Después de 24 horas, cuando los MEF hayan alcanzado una confluencia del 40 al 50%, reemplace el medio por el medio normal. A continuación, derrita el virus congelado y concentrado en el hielo. Calcule el volumen del virus que se agregará utilizando la ecuación y luego agregue el virus concentrado para los seis factores de transcripción a cada pozo, de acuerdo con el volumen calculado.
Agregue cuatro microgramos por ml del agente de transfección polimérica catiónica al pozo. Considéralo como el día cero de la infección por lentivirus. El primer día, después de 8 a 12 horas de infección, reemplace el medio que contiene el virus con el medio normal fresco, mientras agrega 0.5 microgramos por ml de puromicina para detectar líneas celulares infectadas estables.
En el segundo día, 48 horas después de la infección, reemplace el medio sobrenadante gradualmente con el medio de reprogramación. Cambie una cuarta parte del volumen medio total antes de agregar tres micromolares CHIR99021. Desde el tercer día hasta el día siete, dependiendo de la condición de las células, cambie el medio reemplazándolo gradualmente con una mayor proporción de medio de reprogramación para cambiar al medio de reprogramación completo dentro de los cinco días.
A continuación, separe las células con 500 microlitros de enzima digestiva tripsina-EDTA al 0,05% durante tres minutos a temperatura ambiente. Cuando aproximadamente el sesenta por ciento de las células han flotado, detenga la digestión agregando el medio normal, dos veces el volumen de la enzima digestiva. Recoja la suspensión celular en un tubo cónico estéril de 15 ml para centrifugar a 200 xg durante cinco minutos a cuatro grados centígrados.
Retire el sobrenadante antes de volver a suspender el pellet celular con el medio de reprogramación. Cuando haya terminado, coloque las células resuspendidas en un plato estéril de 60 milímetros. Cultive las células a 37 grados centígrados en una incubadora humidificada de dióxido de carbono al 5%.

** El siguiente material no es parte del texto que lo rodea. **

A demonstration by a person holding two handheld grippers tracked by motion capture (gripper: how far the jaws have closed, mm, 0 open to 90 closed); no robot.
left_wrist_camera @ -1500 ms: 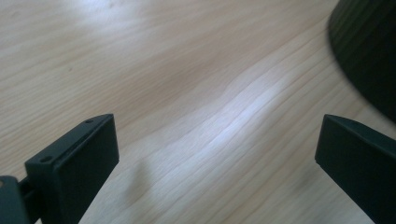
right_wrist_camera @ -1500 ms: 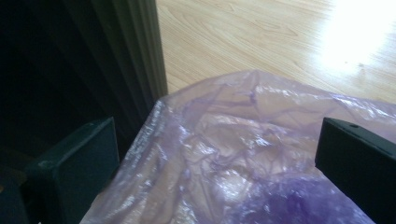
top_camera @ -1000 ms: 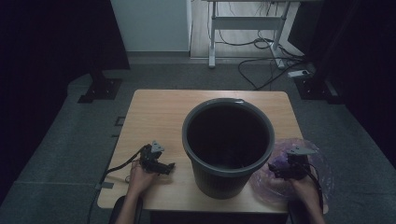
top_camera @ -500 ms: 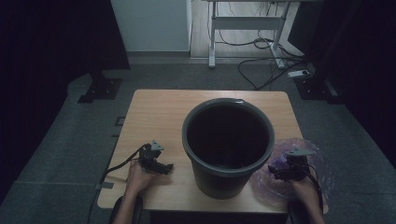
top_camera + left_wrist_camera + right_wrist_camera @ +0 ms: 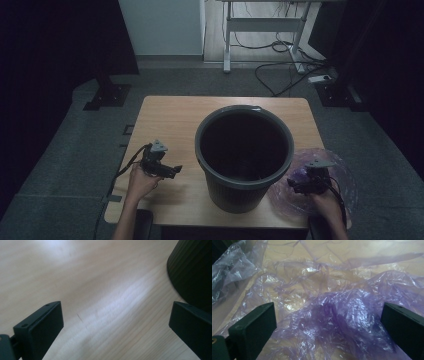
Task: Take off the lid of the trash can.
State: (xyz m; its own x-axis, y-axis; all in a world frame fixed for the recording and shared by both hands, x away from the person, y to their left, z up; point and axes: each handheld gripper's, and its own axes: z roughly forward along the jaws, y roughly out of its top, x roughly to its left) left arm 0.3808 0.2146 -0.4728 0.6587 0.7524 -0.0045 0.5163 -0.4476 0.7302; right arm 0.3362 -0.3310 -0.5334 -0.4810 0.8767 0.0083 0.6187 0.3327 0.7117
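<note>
A dark grey ribbed bin (image 5: 243, 155) stands upright and empty in the middle of the wooden table (image 5: 170, 120). A crumpled, see-through purple plastic bag (image 5: 345, 175) lies on the table's right front corner, spilling over the edge. My right gripper (image 5: 295, 186) hovers low over the bag (image 5: 342, 315), open, jaws wide apart with nothing between them. My left gripper (image 5: 172, 171) is at the table's left front, pointing toward the bin (image 5: 193, 272), open above bare wood (image 5: 100, 290).
Beyond the table lies grey floor with a desk frame (image 5: 260, 30), cables (image 5: 280, 65) and black stand bases (image 5: 107, 95). Dark curtains hang on both sides. Bare tabletop lies behind and left of the bin.
My right gripper has dropped slightly lower and nearer onto the purple bag. The left gripper has barely shifted.
</note>
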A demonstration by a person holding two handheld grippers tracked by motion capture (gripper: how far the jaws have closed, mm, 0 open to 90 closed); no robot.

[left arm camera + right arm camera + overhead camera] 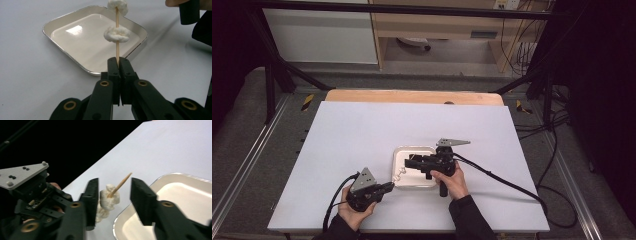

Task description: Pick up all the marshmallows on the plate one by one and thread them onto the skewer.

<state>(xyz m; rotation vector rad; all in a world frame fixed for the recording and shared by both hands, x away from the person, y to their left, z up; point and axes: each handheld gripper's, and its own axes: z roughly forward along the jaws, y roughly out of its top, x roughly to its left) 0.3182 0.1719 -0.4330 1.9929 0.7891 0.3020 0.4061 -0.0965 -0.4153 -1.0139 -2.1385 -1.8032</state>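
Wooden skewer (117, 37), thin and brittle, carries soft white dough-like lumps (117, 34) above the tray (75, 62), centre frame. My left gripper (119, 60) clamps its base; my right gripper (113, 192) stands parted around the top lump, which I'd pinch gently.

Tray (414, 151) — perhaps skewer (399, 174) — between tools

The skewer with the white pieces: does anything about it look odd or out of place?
Nothing stands out. The skewer is clamped upright in the left hand-held gripper, two white pieces threaded on it over the empty tray. The right hand-held gripper brackets its tip, open.
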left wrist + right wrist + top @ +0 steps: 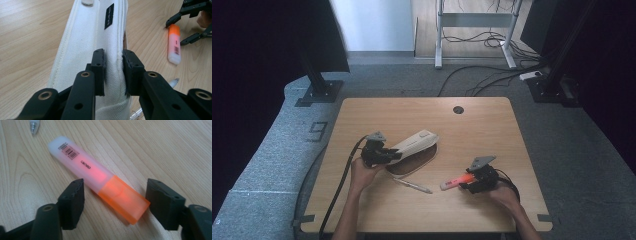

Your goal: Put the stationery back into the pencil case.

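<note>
A white fabric pencil case [414, 142] [87, 32] lies left of the table's middle. My left gripper [394, 154] [113, 67] is shut on its near end, the pads pinching a fold of the cloth. An orange highlighter [457, 181] [100, 177] [174, 45] lies flat on the wood at the right. My right gripper [467, 182] [116, 187] straddles its orange cap end, one jaw on each side. Small gaps remain, so it is open. The right gripper [186, 27] also shows far off in the left gripper view.
A clear pen [412, 185] [172, 82] [34, 125] lies between the case and the highlighter. The wooden table [482, 130] has a cable hole [458, 109] near its far edge. Black stands and floor cables lie beyond the table.
</note>
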`<state>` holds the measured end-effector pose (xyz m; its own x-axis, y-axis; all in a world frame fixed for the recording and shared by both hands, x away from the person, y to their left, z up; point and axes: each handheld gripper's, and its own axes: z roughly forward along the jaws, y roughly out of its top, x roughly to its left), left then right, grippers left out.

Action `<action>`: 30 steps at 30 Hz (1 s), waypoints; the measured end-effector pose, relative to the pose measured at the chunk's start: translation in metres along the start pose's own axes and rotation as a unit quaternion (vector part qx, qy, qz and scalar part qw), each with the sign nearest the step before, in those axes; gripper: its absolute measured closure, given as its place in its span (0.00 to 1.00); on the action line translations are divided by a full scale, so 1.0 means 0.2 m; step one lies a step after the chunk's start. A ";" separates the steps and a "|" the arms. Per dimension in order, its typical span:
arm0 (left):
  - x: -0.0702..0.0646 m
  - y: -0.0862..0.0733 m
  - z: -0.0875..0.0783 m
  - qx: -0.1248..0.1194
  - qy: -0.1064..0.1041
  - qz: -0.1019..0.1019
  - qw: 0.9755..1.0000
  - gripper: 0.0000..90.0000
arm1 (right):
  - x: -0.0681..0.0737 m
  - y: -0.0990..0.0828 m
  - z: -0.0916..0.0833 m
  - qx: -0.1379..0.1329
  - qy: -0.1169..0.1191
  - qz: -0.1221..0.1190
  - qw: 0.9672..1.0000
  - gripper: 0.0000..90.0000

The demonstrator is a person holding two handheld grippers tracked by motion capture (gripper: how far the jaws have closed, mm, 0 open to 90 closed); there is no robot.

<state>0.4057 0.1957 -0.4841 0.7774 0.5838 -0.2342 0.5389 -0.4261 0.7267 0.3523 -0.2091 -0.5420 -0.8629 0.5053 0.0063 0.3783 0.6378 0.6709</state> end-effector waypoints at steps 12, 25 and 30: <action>0.00 0.00 0.00 0.000 -0.001 -0.001 1.000 0.81 | 0.00 0.05 0.03 0.007 0.018 -0.018 1.000 0.34; 0.00 0.00 0.00 -0.001 -0.003 -0.002 1.000 0.81 | 0.01 0.06 0.02 0.007 0.018 -0.013 1.000 0.72; 0.00 0.00 0.00 -0.001 -0.003 -0.002 1.000 0.81 | 0.01 0.06 0.02 0.012 0.009 -0.001 1.000 0.73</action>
<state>0.4062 0.1966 -0.4845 0.7768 0.5814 -0.2419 0.5417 -0.4211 0.7275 0.3569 -0.1974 -0.5366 -0.8691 0.4942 0.0185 0.3849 0.6524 0.6528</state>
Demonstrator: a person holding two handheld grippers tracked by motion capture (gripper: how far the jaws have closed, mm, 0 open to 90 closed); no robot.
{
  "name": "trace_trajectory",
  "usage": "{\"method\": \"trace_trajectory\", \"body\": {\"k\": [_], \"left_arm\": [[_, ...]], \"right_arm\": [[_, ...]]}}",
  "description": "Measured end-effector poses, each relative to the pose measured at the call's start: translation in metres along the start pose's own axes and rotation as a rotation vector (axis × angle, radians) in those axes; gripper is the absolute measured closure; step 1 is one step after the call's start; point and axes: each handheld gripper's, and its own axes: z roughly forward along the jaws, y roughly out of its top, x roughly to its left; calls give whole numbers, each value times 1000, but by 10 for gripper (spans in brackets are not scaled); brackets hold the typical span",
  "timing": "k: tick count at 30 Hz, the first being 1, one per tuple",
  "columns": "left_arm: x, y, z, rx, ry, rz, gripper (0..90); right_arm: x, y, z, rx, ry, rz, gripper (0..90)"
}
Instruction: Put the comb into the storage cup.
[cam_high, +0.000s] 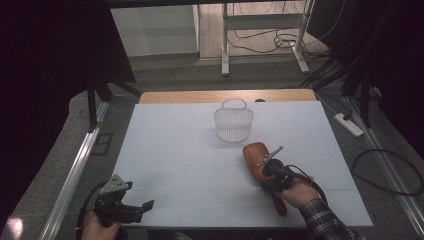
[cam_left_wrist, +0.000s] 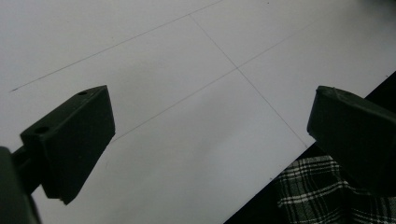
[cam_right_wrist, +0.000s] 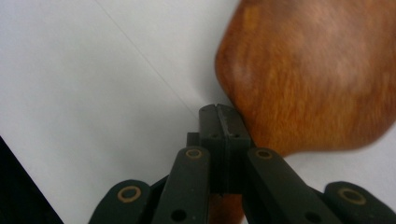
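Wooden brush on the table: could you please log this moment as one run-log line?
right gripper: shut, over wooden brush | left gripper: open, empty, near table edge | basket: upright, beyond brush

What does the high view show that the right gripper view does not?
High view alone: the white perforated plastic basket, the left gripper with open jaws, the wood table edge.

Right gripper view alone: the right gripper jaws pressed together against the brush's edge.

Both: the reddish-brown wooden hairbrush on the white tabletop.
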Motion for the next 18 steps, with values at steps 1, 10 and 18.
{"method": "trace_trajectory", "body": {"k": [1, 10, 18], "left_arm": [[0, 0, 0, 1, 0, 0, 18], [0, 0, 0, 1, 1, 0, 18], [0, 0, 1, 1, 1, 1, 19]], "right_arm": [[-1, -1, 0, 0, 0, 5, 891], [-12, -15, -6, 8, -34, 32, 891], [-17, -19, -7, 7, -53, 53, 891]]}}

Después de cuarenta y ocho horas de infección por lentivirus en células HEK-293T, el éxito de la producción concentrada de lentivirus se evaluó observando la intensidad de fluorescencia de GFP o mediante citometría de flujo. Se encontró que el título del virus concentrado era alto en 10 a 8º TU/ml. Durante la reprogramación directa de los fibroblastos, la morfología celular cambió gradualmente a sinapsis celular alargada y núcleos celulares agrandados.
Sin embargo, las células envejecieron progresivamente después del día veinte. La eliminación de los factores de transcripción, Mitf, Pax3 o Sox10, resultó en el silenciamiento de la expresión de los genes melanocíticos, Tyr, Tyrp1 y Mlana, lo que indica el mayor impacto en la conversión de fibroblastos a melanocitos. Por lo tanto, la expresión de genes melanocíticos inducida por la programación directa con tres factores de transcripción fue mayor en comparación con seis factores de transcripción.
Para identificar melanocitos inducidos por MEF, o iMels, se detectó la expresión de marcadores melanocíticos, TYRP1 y DCT mediante tinción inmunofluorescente. Además, los métodos de tinción específicos de melanina como DOPA y tinción de Masson-Fontana mostraron resultados positivos. Las células 293T deben distribuirse uniformemente.
Además, la adición de mezcla de transfección a las células debe hacerse suavemente para evitar que las células floten. El protocolo es estable y práctico y se puede utilizar para reprogramar otros tipos de células. Se espera proporcionar una referencia y una estrategia para la reprogramación directa in vivo en la regeneración de melanocitos en la medicina futura.